Who didn’t love The Matrix? Long before testiclularly-challenged incels ruined the term “red pill,” the Wachowski sisters brought us a unique action science fiction film. Like The Terminator and Aliens franchises before it, The Matrix was a revolutionary step in the genre and changed it forever. It earned almost half a billion at the box office and spawned countless imitators, changed fashion, and gave the first generation of introverted nerds to grow up with the internet something to aspire to. For the next decade, skinny white guys put on black clothes, a leather jacket, and sunglasses every Halloween and desperately wished they were Neo (or Eric Draven). Morpheus, Trinity, Agent Smith… there was something for everyone. It was pretty popular, is my point. Some people claim The Matrix was the first in a trilogy, but those rumors are entirely false, like the ones about a fourth Indiana Jones film. The Matrix stands alone, pristine, a shining example of cinematic genius.
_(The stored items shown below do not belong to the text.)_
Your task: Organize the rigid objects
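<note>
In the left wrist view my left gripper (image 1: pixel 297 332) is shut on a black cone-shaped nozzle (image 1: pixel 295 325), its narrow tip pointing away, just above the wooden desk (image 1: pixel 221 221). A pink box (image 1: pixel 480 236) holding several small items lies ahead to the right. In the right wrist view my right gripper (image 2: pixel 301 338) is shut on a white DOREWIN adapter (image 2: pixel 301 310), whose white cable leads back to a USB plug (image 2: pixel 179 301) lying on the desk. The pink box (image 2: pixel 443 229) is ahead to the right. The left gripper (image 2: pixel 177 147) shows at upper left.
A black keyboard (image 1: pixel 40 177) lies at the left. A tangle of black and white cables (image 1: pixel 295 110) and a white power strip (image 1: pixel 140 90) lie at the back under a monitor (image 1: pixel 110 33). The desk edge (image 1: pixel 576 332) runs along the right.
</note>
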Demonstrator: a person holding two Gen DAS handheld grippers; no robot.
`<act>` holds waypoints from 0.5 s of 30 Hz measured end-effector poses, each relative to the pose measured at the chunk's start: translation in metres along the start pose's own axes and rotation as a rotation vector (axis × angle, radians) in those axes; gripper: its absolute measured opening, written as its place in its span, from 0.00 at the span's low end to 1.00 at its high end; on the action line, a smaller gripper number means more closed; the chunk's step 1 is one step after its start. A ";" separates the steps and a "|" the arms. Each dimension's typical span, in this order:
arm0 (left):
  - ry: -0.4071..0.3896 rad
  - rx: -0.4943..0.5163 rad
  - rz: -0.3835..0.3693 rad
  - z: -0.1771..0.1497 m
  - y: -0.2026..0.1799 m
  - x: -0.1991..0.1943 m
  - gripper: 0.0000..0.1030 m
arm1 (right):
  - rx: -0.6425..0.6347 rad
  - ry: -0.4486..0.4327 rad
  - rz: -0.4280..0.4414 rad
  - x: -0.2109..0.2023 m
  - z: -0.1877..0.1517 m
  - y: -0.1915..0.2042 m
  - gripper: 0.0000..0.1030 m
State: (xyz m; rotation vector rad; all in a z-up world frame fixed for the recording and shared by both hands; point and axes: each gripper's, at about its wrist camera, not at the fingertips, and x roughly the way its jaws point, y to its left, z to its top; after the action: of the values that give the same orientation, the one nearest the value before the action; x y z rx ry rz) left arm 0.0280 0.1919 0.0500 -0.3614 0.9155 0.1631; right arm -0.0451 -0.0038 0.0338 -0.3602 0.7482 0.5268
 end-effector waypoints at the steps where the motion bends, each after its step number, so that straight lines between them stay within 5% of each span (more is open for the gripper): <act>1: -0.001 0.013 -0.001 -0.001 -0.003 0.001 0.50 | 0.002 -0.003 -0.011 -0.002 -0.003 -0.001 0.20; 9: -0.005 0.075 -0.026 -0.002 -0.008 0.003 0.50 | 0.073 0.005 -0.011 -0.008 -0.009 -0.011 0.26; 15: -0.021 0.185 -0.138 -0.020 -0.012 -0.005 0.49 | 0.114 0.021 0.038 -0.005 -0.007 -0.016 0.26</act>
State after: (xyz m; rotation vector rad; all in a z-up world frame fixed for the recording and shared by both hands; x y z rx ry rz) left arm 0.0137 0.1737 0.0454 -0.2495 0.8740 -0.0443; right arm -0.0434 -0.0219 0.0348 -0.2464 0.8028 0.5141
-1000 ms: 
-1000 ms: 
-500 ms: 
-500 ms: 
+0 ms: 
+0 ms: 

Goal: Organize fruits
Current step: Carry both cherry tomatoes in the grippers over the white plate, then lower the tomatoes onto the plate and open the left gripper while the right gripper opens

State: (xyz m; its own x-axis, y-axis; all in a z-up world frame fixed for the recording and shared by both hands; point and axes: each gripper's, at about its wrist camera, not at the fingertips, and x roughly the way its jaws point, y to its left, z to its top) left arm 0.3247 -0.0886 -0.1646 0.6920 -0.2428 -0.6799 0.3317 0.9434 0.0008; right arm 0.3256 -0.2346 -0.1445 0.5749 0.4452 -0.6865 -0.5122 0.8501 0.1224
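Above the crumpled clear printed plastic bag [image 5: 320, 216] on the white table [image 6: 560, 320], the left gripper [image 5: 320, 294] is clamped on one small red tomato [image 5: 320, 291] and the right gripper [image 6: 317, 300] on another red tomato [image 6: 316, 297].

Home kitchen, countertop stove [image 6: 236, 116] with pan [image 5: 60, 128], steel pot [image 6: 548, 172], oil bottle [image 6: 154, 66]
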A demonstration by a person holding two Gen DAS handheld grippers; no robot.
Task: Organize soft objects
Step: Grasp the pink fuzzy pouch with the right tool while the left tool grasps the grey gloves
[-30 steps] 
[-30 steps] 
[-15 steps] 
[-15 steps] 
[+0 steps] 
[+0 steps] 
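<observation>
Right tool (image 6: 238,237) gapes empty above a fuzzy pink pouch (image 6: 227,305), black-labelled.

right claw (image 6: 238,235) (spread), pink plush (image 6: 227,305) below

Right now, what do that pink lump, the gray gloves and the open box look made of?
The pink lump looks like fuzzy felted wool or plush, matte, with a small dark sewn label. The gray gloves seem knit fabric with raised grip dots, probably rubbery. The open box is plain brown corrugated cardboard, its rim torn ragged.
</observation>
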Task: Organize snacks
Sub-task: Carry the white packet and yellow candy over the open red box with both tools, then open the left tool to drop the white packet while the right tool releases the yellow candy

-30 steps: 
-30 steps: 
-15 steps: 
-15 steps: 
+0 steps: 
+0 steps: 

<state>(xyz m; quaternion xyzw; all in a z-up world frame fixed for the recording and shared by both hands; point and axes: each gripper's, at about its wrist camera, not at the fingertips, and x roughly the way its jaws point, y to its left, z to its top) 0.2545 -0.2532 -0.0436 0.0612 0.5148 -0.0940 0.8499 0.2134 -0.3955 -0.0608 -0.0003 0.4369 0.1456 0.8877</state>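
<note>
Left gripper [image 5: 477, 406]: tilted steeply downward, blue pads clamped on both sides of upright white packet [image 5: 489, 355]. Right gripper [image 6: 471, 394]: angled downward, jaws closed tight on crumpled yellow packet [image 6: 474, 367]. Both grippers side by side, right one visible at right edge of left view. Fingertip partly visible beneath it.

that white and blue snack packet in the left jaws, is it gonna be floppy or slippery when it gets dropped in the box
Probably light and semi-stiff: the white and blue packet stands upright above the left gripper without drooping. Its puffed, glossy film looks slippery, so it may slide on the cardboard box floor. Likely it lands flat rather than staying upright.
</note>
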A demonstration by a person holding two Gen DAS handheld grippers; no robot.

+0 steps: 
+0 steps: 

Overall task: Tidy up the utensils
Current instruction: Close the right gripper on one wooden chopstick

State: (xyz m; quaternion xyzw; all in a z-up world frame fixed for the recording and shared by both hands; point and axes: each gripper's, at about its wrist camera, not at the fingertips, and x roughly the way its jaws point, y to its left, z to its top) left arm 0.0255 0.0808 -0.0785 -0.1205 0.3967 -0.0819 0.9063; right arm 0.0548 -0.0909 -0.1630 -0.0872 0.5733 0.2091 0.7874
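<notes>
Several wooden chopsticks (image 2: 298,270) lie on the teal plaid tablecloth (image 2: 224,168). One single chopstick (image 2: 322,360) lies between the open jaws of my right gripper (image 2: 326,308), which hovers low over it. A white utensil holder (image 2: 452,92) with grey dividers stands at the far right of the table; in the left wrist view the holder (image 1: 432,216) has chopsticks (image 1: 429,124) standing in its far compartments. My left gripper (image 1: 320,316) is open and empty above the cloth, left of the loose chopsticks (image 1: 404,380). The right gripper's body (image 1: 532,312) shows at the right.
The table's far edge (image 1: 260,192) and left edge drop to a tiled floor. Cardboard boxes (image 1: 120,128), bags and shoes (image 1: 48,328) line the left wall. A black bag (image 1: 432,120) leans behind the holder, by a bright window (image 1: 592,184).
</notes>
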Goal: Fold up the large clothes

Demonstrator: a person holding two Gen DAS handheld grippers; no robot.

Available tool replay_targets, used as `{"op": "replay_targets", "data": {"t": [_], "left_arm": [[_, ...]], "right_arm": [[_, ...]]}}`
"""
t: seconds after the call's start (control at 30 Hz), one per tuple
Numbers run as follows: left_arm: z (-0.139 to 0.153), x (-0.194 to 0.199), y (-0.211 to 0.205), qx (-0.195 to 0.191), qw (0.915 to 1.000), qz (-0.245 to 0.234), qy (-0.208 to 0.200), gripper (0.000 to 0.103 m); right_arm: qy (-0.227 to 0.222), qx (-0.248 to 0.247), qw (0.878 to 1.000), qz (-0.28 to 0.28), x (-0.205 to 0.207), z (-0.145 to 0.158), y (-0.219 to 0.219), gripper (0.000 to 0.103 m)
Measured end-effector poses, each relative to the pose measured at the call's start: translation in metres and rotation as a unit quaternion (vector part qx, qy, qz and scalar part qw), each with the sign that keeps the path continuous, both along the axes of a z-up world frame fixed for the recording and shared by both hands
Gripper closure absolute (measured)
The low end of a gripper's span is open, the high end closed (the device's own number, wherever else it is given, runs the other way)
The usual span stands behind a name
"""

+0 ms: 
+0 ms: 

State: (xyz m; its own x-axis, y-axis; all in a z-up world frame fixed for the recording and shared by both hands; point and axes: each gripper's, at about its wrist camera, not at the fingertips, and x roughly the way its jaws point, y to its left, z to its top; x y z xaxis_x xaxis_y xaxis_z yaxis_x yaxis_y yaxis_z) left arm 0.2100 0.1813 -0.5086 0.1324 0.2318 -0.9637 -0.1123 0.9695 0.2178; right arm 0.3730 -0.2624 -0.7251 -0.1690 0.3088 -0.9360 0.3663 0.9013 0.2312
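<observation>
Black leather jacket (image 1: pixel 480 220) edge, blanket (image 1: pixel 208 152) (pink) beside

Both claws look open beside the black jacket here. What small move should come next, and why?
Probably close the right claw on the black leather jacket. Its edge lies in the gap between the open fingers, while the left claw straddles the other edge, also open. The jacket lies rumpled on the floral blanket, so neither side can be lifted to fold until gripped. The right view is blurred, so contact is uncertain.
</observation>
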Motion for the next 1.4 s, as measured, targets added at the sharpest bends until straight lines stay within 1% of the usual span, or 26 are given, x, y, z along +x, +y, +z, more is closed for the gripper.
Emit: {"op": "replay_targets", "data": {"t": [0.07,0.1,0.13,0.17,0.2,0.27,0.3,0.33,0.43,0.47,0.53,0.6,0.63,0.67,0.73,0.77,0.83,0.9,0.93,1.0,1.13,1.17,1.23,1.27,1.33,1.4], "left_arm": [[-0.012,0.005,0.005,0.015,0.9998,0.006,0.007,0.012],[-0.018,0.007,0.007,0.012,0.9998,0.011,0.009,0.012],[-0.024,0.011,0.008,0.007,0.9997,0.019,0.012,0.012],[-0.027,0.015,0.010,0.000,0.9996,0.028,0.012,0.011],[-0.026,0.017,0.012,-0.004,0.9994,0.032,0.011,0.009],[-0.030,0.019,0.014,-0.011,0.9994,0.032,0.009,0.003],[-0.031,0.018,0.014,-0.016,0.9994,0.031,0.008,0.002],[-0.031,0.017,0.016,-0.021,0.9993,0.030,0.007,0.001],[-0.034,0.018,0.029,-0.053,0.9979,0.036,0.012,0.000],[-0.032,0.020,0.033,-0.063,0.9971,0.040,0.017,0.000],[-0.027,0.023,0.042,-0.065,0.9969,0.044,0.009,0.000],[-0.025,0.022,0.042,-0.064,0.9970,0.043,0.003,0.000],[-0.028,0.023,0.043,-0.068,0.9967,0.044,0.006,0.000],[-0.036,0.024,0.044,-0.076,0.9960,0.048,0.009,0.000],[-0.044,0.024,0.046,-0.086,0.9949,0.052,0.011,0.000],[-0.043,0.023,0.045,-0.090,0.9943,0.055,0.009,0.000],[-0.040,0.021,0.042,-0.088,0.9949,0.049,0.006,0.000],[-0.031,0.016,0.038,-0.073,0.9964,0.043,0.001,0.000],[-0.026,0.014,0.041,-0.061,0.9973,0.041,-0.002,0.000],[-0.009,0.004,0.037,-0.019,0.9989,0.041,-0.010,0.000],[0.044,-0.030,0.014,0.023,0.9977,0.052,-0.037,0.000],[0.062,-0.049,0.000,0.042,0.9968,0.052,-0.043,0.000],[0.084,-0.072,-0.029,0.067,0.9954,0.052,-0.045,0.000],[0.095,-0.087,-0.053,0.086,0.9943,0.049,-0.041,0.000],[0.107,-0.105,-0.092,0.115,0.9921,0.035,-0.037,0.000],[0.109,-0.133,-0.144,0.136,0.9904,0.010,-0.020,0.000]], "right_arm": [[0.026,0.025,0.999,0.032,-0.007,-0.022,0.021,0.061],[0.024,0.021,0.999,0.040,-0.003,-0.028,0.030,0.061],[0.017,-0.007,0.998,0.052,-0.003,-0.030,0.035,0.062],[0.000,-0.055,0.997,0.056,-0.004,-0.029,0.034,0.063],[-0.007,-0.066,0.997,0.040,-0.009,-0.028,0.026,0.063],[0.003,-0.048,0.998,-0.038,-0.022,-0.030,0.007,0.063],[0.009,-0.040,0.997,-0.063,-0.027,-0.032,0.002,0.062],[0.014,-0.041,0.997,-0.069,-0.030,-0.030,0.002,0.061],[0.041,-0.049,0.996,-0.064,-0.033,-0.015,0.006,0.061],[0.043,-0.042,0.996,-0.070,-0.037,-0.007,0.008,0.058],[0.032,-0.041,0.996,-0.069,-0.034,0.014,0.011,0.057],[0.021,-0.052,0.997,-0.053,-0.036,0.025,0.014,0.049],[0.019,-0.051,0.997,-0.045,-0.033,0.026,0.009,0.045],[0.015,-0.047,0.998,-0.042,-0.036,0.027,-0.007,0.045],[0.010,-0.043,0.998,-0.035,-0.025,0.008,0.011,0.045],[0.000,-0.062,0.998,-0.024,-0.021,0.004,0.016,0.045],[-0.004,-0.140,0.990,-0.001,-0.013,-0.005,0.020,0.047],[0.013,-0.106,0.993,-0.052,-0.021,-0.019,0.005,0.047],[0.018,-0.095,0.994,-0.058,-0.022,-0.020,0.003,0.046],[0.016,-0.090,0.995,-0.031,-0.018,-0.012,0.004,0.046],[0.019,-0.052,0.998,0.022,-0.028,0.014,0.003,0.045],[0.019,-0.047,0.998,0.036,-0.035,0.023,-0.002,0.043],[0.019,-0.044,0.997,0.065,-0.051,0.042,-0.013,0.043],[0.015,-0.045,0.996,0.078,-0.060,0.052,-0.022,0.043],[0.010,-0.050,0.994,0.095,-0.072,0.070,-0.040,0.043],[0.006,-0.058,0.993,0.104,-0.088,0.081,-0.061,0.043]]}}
Now, from fansite WhatIsTheMatrix.com comes a set of teasers for The Matrix 4: Resurrections. Pick either the red pill (goddamn incels) or blue and get a teaser. It’s worth poking around the site to see what you can find, but a number of YouTube channels have put the teasers together for those in need of instant gratification.
“Right now, you believe it is 6:27pm. But that couldn’t be further from the truth.”
So… It’s 7:12am? Because that’s as far as you can get from 7:12pm. What a truly terrible line. Still, we’ve got pills. We’ve got squidies. We’ve got a rich guy without a mouth (about time). And there’s Keanu, thankfully still sporting his John Wick beard, ready to whip ass on what I assume are a bunch of Agents. A full trailer comes out at the end of the week but goofy voiceovers aside I’m already fully invested. I didn’t even know I was excited about it until now. Currently scheduled for a December 22 release, The Matrix 4: Revolutions could be just what we need to put us in the holiday spirit. Assuming Covid concerns don’t knock it into 2022, of course. You Typhoid Marys and Mikes better not ruin this for the rest of us. We need this. We deserve it. Break out the long jackets, fellow nerds over the age of 35. Our time has come.